# Being unemployed is affecting our relationship!



## Lucy (Feb 13, 2010)

oh *big hugs*

you need to talk to him! i know it's hard, and talking to him won't mean that he will get a job or change the situation, but at least he will know how fustrated you are. i really sympathise for you, i've given you advice before and often said how i am in the same situation. i think our SOs have to realise themselves that the situation is rubbish though. there's only so much other people can do or tell them to do. they have to come to it by themselves.

it's not fair that you're providing for the two of you, it affects the balance in relationships and this might be why he shrinks away from you or doesn't show you affection any more. if it gets worse i would consider relationship counselling, or even just suggest it to him, that alone may signal to him how concerned you are.


----------



## emily_3383 (Feb 13, 2010)

That is a really hard thing. My SO and I really went through the samething. We both were jobless and It was hard for him at first but he sucked it up and got a regular old 9-5 but he is surprisingly making good money because of perks (very lucky). We are both doing jobs we are really over qualified for but its just how it goes right now.

From what Im reading he seems kind of comfortable because you can provide for the both of you and he thinks he can take his time and look for what he wants. He is going to waste all this time and by summer time unemployment will be gone and what is he going to do then? He doesnt seem to get the urgency of things! A lot of people are taking jobs they dont want but we all need homes and food so something is going to give.


----------



## shyiskrazy2 (Feb 13, 2010)

Marriage is difficult and a lot of work (I have been there, too, but now divorced). To me, it sounds like he is stressed out and not thinking clearly. When a man loses his job, it is immasculating and that kills the romance. I would explain to him that although you love him to pieces, you need him to try/make more of an effort to help you help him. Hugs always cheer me up too! So, maybe he needs one. It never hurts to pray and reconnect w/each other in your holy matrimony. God bless. I hope that he realizes what a good wife you are and is grateful for everything we are given in life.


----------



## Darla (Feb 13, 2010)

Being unemployed is very stressful, and can take its toll on even the best of relationships. Even though you do have an income, maybe consider not buying anything frivolous such as lotions and clothing, until he gets on his feet again. Perhaps he is justifying the cable because he thinks you are squandering money on stuff he considers unimportant, and that is somehow ok. Just a thought...
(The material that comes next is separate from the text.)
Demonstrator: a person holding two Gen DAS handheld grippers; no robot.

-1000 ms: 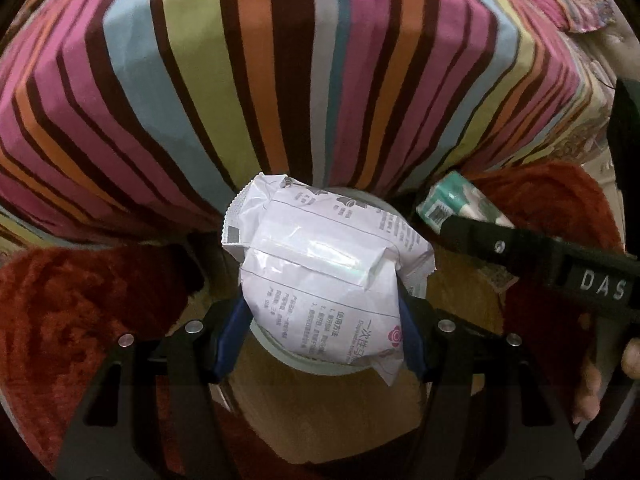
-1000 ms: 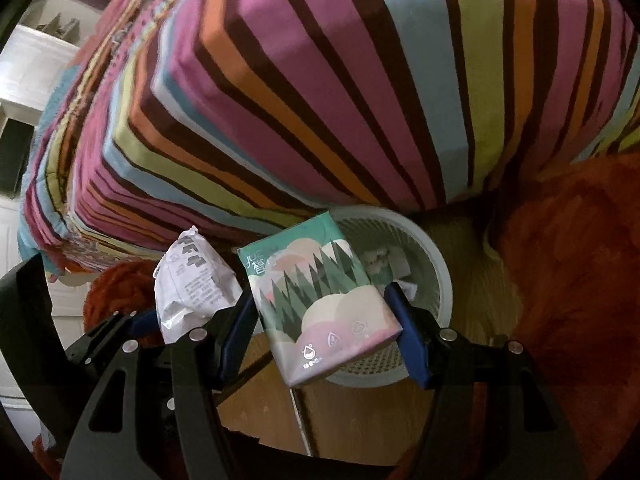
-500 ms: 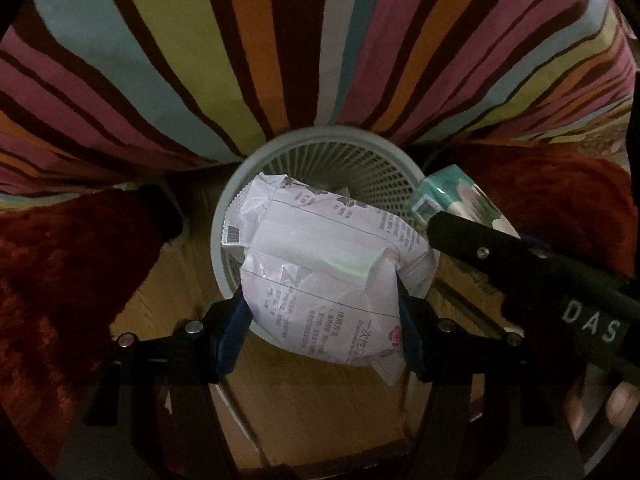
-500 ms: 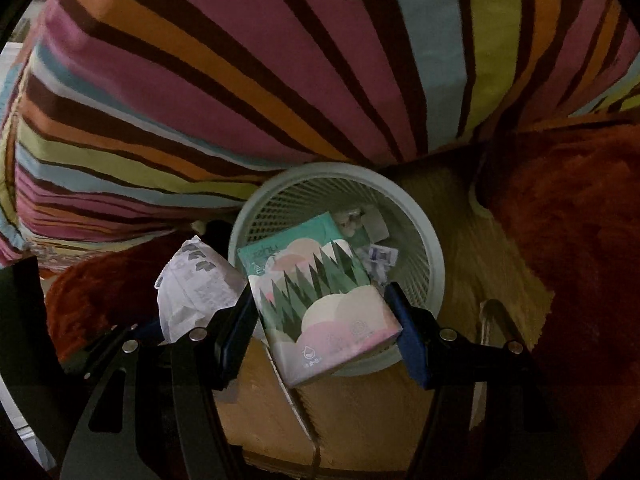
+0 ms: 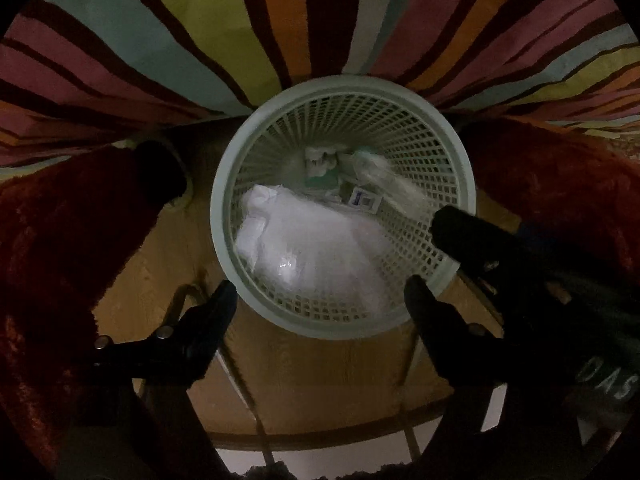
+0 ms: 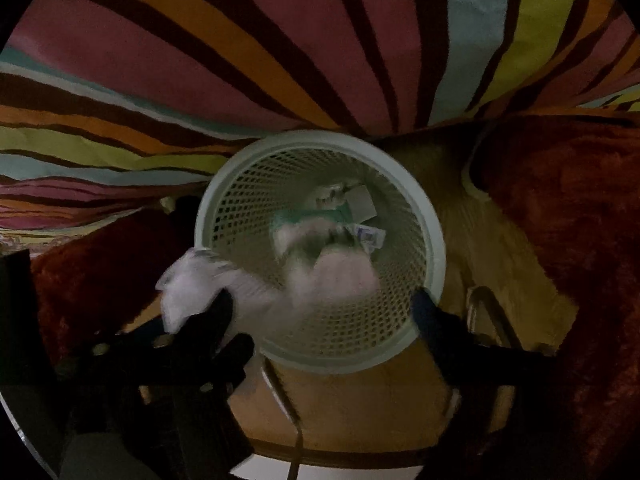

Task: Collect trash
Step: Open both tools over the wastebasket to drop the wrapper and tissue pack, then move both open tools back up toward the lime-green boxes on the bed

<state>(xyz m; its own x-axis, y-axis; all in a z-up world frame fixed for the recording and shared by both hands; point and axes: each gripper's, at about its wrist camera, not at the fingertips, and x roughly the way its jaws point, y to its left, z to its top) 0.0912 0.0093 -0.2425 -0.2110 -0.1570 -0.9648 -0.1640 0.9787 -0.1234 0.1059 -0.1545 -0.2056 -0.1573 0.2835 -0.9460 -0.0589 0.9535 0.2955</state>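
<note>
A pale green mesh wastebasket (image 5: 224, 184) (image 6: 434, 248) stands on the wooden floor below both grippers. My left gripper (image 5: 320, 300) is open and empty above its near rim. A white crumpled wrapper (image 5: 312, 248) is blurred inside the basket; in the right wrist view it (image 6: 192, 288) blurs over the left rim. My right gripper (image 6: 322, 308) is open and empty. The green tissue pack (image 6: 316, 240) is blurred, falling inside the basket. Small scraps (image 5: 360, 200) lie at the bottom.
A striped bedcover (image 5: 280, 20) (image 6: 280, 40) hangs right behind the basket. Red fuzzy rugs (image 5: 60, 248) (image 6: 560, 220) lie on both sides. The right gripper's body (image 5: 520, 264) crosses the basket's right rim in the left wrist view. Wooden floor (image 5: 320, 380) lies in front.
Both grippers have opened over the basket. The white wrapper and the tissue pack have left the fingers and are dropping into the basket. The scene has grown darker.
</note>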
I assume that he goes to a free employment agency for help with job searching, resume and interviewing skills? If not, he needs to because they are experts in the field of finding a job. If you try to take on all of these responsibilities, he may actually resent you or view you as being a nag.

In the interm he needs to take on any job or volunteer - either/both will give him a sense of purpose and he can still look for more appropriate work on his days off.


----------



## Johnnie (Feb 13, 2010)

If he isn't working he should be cooking, cleaning and doing his own damn job searching. I'm appalled he can't even smile when you get home. Seems like he's being a free-loader to me. You deserve better.


----------



## Shelley (Feb 13, 2010)

I was thinking he could be feeling depressed. Not being able to find a similar career as the one he held, not being able to contribute etc.

As Darla mentioned he could check a free employment agency for career counseling, resume writing etc.

Even if he doesn't find a job in his field right now its better to take on some type of work. It would give him new skills, something he could add onto his resume. And while he is working at another type of job he can keep his eyes open for job in his field.


----------